Data entries
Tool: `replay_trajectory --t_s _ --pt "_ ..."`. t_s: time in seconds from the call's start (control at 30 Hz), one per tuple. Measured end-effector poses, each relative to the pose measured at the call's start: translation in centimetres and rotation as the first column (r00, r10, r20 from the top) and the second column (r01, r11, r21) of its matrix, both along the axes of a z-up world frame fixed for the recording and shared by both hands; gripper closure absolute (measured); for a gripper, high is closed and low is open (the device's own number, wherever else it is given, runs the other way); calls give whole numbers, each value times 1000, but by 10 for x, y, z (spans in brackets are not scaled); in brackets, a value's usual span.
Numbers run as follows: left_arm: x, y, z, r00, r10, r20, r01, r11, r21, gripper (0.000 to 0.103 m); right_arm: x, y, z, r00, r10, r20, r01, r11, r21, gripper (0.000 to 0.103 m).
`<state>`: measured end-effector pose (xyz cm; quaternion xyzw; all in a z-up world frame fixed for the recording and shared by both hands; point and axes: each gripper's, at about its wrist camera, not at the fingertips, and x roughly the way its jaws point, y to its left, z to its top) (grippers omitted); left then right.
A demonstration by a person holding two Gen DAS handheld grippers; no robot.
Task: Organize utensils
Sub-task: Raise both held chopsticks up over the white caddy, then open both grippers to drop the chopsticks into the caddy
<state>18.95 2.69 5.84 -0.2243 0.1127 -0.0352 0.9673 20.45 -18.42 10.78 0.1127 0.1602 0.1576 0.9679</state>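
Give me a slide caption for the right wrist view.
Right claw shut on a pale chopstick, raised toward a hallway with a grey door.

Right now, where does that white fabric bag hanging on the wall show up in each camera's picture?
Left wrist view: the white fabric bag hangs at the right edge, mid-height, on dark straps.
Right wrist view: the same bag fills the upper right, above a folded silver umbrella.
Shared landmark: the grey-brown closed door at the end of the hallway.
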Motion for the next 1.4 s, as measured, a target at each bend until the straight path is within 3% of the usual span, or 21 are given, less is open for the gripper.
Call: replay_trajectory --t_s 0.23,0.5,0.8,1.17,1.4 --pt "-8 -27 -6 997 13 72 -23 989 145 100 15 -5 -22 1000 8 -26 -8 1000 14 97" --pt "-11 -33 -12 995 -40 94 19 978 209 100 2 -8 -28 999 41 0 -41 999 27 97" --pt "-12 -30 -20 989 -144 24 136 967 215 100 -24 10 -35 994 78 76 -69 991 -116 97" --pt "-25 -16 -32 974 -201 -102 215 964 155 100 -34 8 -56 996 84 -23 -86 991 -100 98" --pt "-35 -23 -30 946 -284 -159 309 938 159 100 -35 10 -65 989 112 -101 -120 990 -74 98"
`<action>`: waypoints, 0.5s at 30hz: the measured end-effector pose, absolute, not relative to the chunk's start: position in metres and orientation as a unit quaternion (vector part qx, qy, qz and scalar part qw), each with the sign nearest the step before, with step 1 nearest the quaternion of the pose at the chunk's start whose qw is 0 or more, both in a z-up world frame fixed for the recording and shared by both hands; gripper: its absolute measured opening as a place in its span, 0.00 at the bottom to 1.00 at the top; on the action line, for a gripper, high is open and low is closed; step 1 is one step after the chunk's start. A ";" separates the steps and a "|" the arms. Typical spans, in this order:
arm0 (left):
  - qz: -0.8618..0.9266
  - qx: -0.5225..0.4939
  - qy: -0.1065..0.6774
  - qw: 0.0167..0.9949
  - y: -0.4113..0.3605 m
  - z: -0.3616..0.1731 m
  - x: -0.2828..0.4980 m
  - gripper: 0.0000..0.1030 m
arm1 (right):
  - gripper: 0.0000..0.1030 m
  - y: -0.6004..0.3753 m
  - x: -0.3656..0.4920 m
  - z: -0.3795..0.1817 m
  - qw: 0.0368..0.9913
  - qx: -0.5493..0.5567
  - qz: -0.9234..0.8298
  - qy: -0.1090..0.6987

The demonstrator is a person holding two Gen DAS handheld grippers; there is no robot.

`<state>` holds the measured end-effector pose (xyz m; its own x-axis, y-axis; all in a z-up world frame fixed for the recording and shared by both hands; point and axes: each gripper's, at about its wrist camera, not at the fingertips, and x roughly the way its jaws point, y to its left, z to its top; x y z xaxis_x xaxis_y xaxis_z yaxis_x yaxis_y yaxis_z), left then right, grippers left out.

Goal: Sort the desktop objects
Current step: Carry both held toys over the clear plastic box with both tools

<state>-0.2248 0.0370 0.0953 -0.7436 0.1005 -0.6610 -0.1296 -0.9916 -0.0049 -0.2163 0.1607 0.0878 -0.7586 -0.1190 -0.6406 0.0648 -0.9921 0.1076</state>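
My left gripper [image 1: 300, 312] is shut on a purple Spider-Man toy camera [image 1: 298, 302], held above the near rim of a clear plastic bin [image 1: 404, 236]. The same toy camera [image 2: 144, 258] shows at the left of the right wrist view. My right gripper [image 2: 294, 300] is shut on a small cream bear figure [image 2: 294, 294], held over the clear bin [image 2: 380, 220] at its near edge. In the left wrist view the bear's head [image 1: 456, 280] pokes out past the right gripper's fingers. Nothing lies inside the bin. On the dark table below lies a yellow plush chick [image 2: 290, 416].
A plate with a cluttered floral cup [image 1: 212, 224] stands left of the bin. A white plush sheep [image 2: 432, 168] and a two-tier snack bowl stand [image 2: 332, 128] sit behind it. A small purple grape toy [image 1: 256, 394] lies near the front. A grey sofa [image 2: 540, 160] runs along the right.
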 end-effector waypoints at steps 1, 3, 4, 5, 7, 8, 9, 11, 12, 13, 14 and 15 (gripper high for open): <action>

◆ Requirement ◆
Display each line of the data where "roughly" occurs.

◆ Task output ◆
`<state>`: measured end-effector pose (xyz cm; quaternion xyzw; all in a z-up world frame fixed for the recording and shared by both hands; point and axes: each gripper's, at about its wrist camera, not at the fingertips, and x roughly the way its jaws point, y to its left, z to its top) (grippers omitted); left then right.
`<state>` holds the measured end-effector pose (xyz m; its own x-axis, y-axis; all in a z-up world frame fixed for the recording and shared by both hands; point and axes: each gripper's, at about its wrist camera, not at the fingertips, and x roughly the way its jaws point, y to its left, z to its top; x y z xaxis_x xaxis_y xaxis_z yaxis_x yaxis_y yaxis_z), left then right, grippers left out.

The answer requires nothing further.